Katherine Coyner

Katherine Coyner, MD
Assistant Professor
UT Southwestern Medical Center

Dr. Katherine Coyner, is an assistant professor at UT Southwestern Medical Center.

Dr. Coyner completed a fellowship in sports medicine at Duke University Medical Center in Durham, North Carolina. While at Duke she was a team physician for the Duke University Men’s & Women’s basketball teams, Football team, women’s soccer, and the North Carolina Central University football team. She graduated from Northeastern Ohio University College of Medicine in Rootstown, Ohio and completed a residency in orthopaedic surgery at William Beaumont Hospital in Royal Oak, Michigan.

As a lifelong athlete herself, Dr. Coyner has no trouble relating to injured players. She was co-captain of her college basketball team at the University of Massachusetts, where she set scoring and assist records. It was the pressure and team spirit of sports that prepared her to be a great surgeon, she says, and she loves getting athletes back onto the field. “It’s instant gratification,” she says, “to experience them doing well and returning to their level of play.”

One of the most common injuries Dr. Coyner sees is ACL (anterior cruciate ligament) tears. ACL injuries are nearly eight times more common in female athletes than in their male counterparts. Key reasons include the female anatomy, physiology, and biomechanics. Women are more quadriceps-dominant, so that’s already providing an anterior shear force, and that’s what the ACL resists doing. Men are more hamstring-dominant. This difference also affects how women jump and land. Men usually land more with bent knees, which act as shock absorbers, while women land more straight up and in a knock-kneed position, which puts the ACL at risk.

Fortunately, says Dr. Coyner, athletes can learn safer ways to exercise and jump that reduce their risk of ACL injury.
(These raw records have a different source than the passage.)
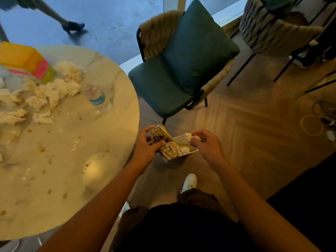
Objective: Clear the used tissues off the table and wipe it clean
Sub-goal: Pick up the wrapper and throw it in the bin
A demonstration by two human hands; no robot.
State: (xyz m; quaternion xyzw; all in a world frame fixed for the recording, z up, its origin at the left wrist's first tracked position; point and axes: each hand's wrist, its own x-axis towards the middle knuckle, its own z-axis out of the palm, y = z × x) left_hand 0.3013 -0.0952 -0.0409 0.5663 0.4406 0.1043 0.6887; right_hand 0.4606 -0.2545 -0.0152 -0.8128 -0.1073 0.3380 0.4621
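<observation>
Several crumpled white tissues [52,91] lie heaped on the far left of the round marble table [72,171], whose top is dotted with brown stains and crumbs. Off the table's right edge, my left hand [145,150] grips a shiny gold snack packet [163,140] above a small white bin [183,144] on the floor. My right hand [205,142] pinches a small wad of tissue [189,136] over that bin. More white tissue lies inside the bin.
A clear water bottle [94,96] lies on the table by the tissues, with a yellow and pink box [23,60] behind them. A green cushioned chair [181,66] stands beyond the bin. Another person's foot [72,26] is at the top left. Cables [312,124] lie at the right.
</observation>
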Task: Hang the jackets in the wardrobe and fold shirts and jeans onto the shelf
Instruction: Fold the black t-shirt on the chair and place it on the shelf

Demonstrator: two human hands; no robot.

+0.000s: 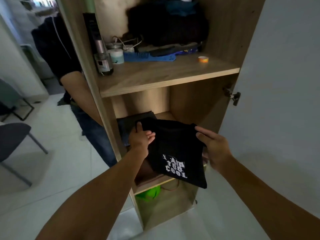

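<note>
Black t-shirt [174, 144] with white print on it, already folded into a rough rectangle, is hanging in the air right at the mouth of the middle shelf [152, 185] of the wardrobe. Both hands are on it. The left hand [141, 137] has the far left corner, thumb on top and fingers curled under the fabric. The right hand [213, 146] pinches the right edge the same way, thumb over, fingers tucked beneath. The near end with the print droops down past the shelf lip, so it's not resting on anything yet.

Handling-wise it's just thin cotton: light, floppy, zero stiffness. The sag between the two hands shows that. I'd guess the fold will fall open if you let one side go early, so holding both upper corners like this makes sense, or even better sliding flat palms under it before setting it down. Nothing slippery or breakable here.

There's a folded dark pile [136, 122] already sitting at the back left of that same shelf, and something brownish [147, 172] at the front under the shirt, can't tell what. Shelf above has a blue comb [149, 57], some bottles [103, 61] and a tape roll [203, 59]. Someone else's arm [81, 94] is visible left of the wardrobe side.
</note>
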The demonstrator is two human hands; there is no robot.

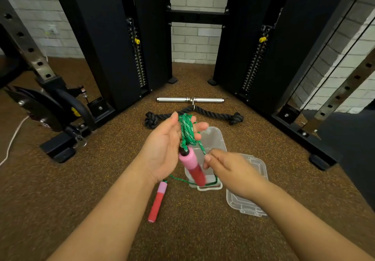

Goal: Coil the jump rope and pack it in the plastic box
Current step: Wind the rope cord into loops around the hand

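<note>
My left hand [162, 149] is spread, with several loops of the green braided jump rope [186, 127] wound around its fingers; 1 pink-and-red foam handle [193, 166] dangles from the bundle. My right hand [227, 168] pinches the loose strand just right of that handle. The other pink-and-red handle [157, 204] lies on the brown speckled floor [81, 189], nearer and left. The clear plastic box [213, 139] sits open beneath my hands, its clear lid [249, 189] to the right. I judge the loops could slip off my open fingers if tension drops, or the trailing strand could snag the box rim.
</note>
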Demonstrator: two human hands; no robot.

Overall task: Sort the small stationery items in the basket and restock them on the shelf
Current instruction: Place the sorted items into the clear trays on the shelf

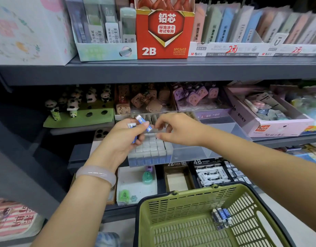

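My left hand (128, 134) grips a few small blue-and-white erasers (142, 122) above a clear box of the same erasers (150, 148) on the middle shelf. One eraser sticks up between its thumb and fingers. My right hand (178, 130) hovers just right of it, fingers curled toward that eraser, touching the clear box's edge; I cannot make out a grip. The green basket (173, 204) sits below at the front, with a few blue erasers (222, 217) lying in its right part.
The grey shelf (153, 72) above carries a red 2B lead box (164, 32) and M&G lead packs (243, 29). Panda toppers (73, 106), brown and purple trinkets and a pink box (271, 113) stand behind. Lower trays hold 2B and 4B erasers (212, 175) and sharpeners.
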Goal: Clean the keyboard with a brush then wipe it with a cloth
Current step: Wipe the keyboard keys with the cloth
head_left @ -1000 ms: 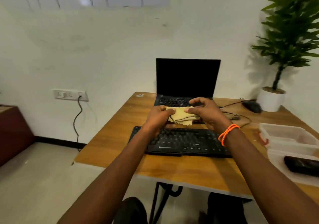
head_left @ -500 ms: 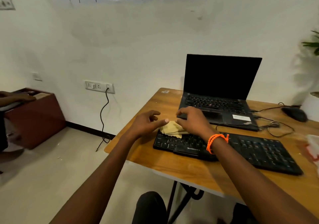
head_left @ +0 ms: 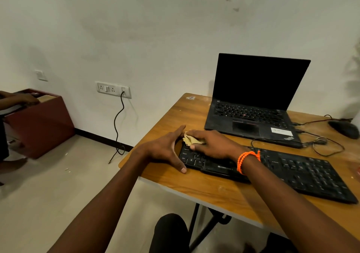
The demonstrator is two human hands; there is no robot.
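Over at the far left, another person's hand [head_left: 25, 98] rests on top of a dark red cabinet [head_left: 41, 124] standing on the floor by the wall. A wall socket [head_left: 113, 89] comes next, with a black cable [head_left: 118, 128] hanging from it down to the floor. The wooden table [head_left: 214, 190] begins right of that. The left hand [head_left: 164, 149] sits at the table's left end with its fingers straight and spread wide, the thumb tip against the near left corner of the keyboard [head_left: 303, 172] and the fingers reaching past its far left corner, holding nothing. The cloth [head_left: 190, 138] (a small yellowish, crumpled piece) lies on the keyboard's far left corner, pressed down under the right hand [head_left: 212, 145], whose fingers lie fairly flat over it with the thumb tucked against its near edge. An orange bracelet [head_left: 248, 160] circles that wrist. Behind the keyboard stands an open laptop [head_left: 253, 96] with a dark screen, and a mouse [head_left: 344, 129] lies at the far right with loose cables [head_left: 319, 143] beside it.
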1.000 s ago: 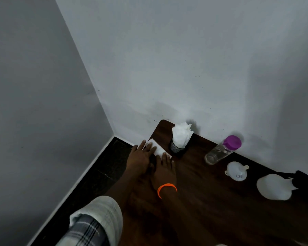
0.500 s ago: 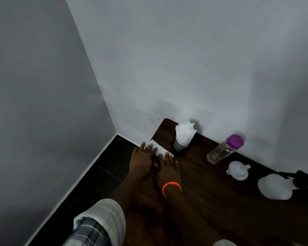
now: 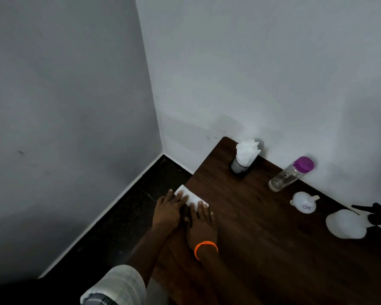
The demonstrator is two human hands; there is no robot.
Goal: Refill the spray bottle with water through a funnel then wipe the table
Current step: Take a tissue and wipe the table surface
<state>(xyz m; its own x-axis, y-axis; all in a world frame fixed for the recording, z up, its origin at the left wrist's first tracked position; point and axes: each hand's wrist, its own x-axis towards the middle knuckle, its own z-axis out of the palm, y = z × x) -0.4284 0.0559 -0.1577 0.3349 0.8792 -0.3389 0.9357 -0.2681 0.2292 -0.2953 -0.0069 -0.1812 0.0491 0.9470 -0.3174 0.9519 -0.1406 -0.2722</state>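
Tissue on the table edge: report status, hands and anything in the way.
Left hand and right hand flat, pressing folded tissue at the table edge. Tissue holder ahead, apart. Wiping path unobstructed.

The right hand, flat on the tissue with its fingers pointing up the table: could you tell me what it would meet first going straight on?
Probably nothing: the right hand points past the tissue over bare table.

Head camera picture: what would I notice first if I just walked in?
Probably the two hands, the left hand and right hand, pressing a white tissue flat at the wooden table's left edge. Next, the bottle with its purple cap by the wall, and the orange wristband.
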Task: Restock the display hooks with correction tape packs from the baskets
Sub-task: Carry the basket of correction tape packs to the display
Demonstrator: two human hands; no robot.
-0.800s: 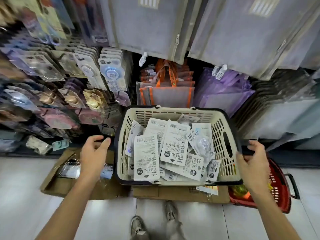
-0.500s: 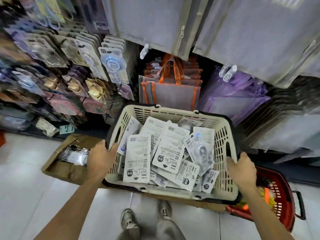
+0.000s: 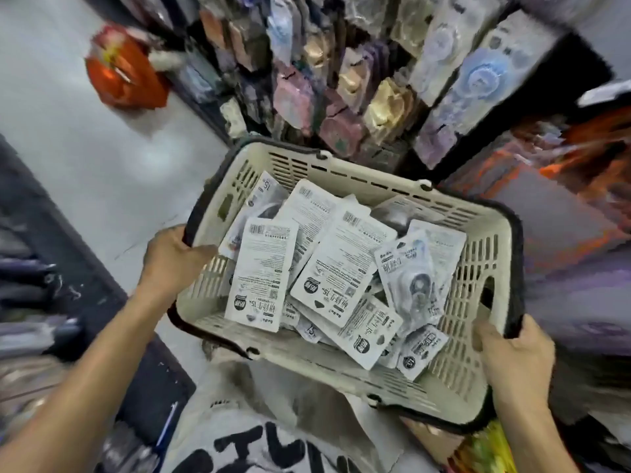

For patients who need reconstructive ACL surgery, she uses a minimally invasive approach and places the ACL reconstruction in the anatomic location. This technique cuts down on post-operative pain and restores the knee’s function better than older methods.

Dr. Coyner is a board-certified orthopaedic surgeon. She is a member of the American Orthopaedic Society for Sports Medicine and the American Orthopaedic Association’s Emerging Leaders Program. Dr. Coyner is one of three sports-medicine orthopaedic surgeons at UT Southwestern Medical Center’s Sports Medicine, Knee, and Shoulder Program. The group’s team approach and its location at UTSW mean great care for injured athletes, including those with medical problems like sickle-cell disease or heart disease.

In 1970, only eight percent of doctors were women. Today, it’s 30 percent. Despite this surge, there are still stereotypes about which fields of medicine women should enter and how much they should work if they have families. In the United States, fewer than 5 percent of orthopaedic surgeons are women. Dr. Coyner is one of them. And in the Dallas metropolitan area, she’s one of only a few female sports medicine physicians. It isn’t unusual to see a female surgeon like Dr. Coyner, but what is unusual is her specialty. “Orthopedics has traditionally been an old boy’s club,” she said. “It is a little more physical in nature,” Dr. Coyner explained. “We use hammers, saws, and drills.”

Dr. Coyner currently mentors female residents and is heavily involved in The Perry Initiative, a young women’s mentoring program that helps expose them to the field of orthopedics. “She cares a lot about teaching residents,” according to Jessica Wingfield, Orthopedic Surgical Resident, UT Southwestern Medical Center. “Early exposure and then continuing mentoring to show them that there are role models out there,” Dr. Coyner explained.

In 2010, Dr. Coyner was selected to Feagin Leadership Program which was created to honor John A. Feagin, Jr., MD., Duke University Emeritus Professor of Orthopaedic Surgery.